Son güncelleme: 07.05.2009 08:35
  • kuranda hızır aleyhisselam - hızır aleyselam

    Kur'an-ı Kerimde yer alan , Hızır'a yaşatılan yolculuğun anlatıldığı bir bölüm vardır ki dini yönü bir kenara bırakılırsa edebi yönü daha ağırlıklı, metafiziksel düşüncelerin hemen hemen pek çoğunu içinde barındırır.

    Kur'an-ı Kerim'in onsekizinci Sûresi Keyf Suresi'dir. Bir bölümünde ashâb-ı kehf'den bahsettiği için bu adı almıştır. Mekke'de nâzil olmuştur. Yüzon âyet, binbeşyüzyetmişyedi kelime ve altıbin üçyüzaltmış harften ibârettir. Âyet sonlarına ahenk veren fâsılası "elif" harfidir. Yirmi sekizinci âyetin Medine'de indiği rivâyet edilir. Kehf, dağda geniş mağara anlamına gelir. Sûrede üç önemli kıssa yer alır. Ashâb-ı Kehf, Musa ve Hızır (a.s) kıssası ve Zülkarneyn kıssası.

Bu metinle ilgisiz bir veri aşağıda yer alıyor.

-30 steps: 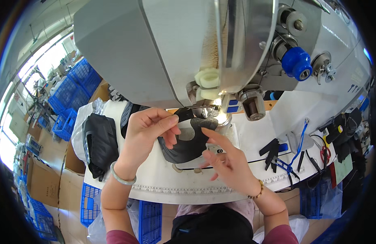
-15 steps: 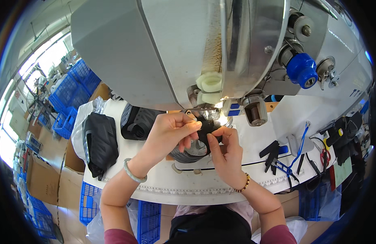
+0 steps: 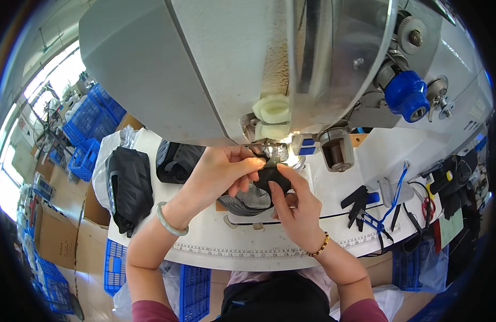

    Pek çok insanın ''neden suçsuz insanlar acı çekiyor?'', neden insanlar daha bebekken ölüyor?'' türünden sorularına Kur'an-ı Kerim Hızır'ın alametlerini örnek göstererek yanıt verir.

    '... katımızdan kendisine bir rahmet verdiğimiz ve tarafımızdan kendisine bir ilim öğrettiğimiz kullarımızdan bir kulu...'(18/65) olarak tanımlanan Hızır sonsuz ilmi avuçlarında taşır, gücü tanrısaldır. Çok tanrılı dinlerden tek tanrılı dinlere geçişte ( bu bazı tarih ve felsefe düşünürlerinde bir tanrı dışındaki tanrıların ''melek'', ''şeytan'', ''kutlu'', ''ulu'' olarak farklı nitelenmesidir) yaşadığı mutasyona Hızır ' da uğrar.

    Hızır sonsuz ilim sahibi olması dışında, zamanda yolculuk da yapabilmekte, ruhlarla ademoğlulları arasında elçilik vazifesi de görmektedir.

    Hızır öyküsünün ve Keyf suresinin başlangıcı Alevi inancında farklı yorumlanmış, böylece Hızır'a da bir açıklık getirilmiştir.

    Hızır, adem ile ruhlar ve erbaalar ile ruhlar arasında bir elçidir (erbaa: Oniki imam).

    Ruhlar dediki Onikilere:

    ― Biz çoğuz, siz bize tabii olun!

    Erbaalara, erbaalar:

    ― Biz esferiz!

    O zaman Hızır, Tebakip isminde bir cevher meydana koydu, ruhlara dedi ki:

    ― Bunu kaldırabilirseniz, siz çoğunluktasınız.

    Kaldıramadılar. Onikiler geldi o cismi kaldırdılar. O zaman ruhlar erbaalara beyat ettiler; yani o zaman ikrar verildi Oniki İmamlara. Zahir-i alem aşikar oldu, melek-i meft azrail aleyselam Hızır'ın ruhunu almaya gitti. Orada bir ayet okudu:

    ― Ben Allah'ın emri ile geldim ya Hızır! Senin ruhunu alacağım! ağladı. Dedi ki:

    ― Ya Hızır kardeşim, senin canın çok mu tatlı?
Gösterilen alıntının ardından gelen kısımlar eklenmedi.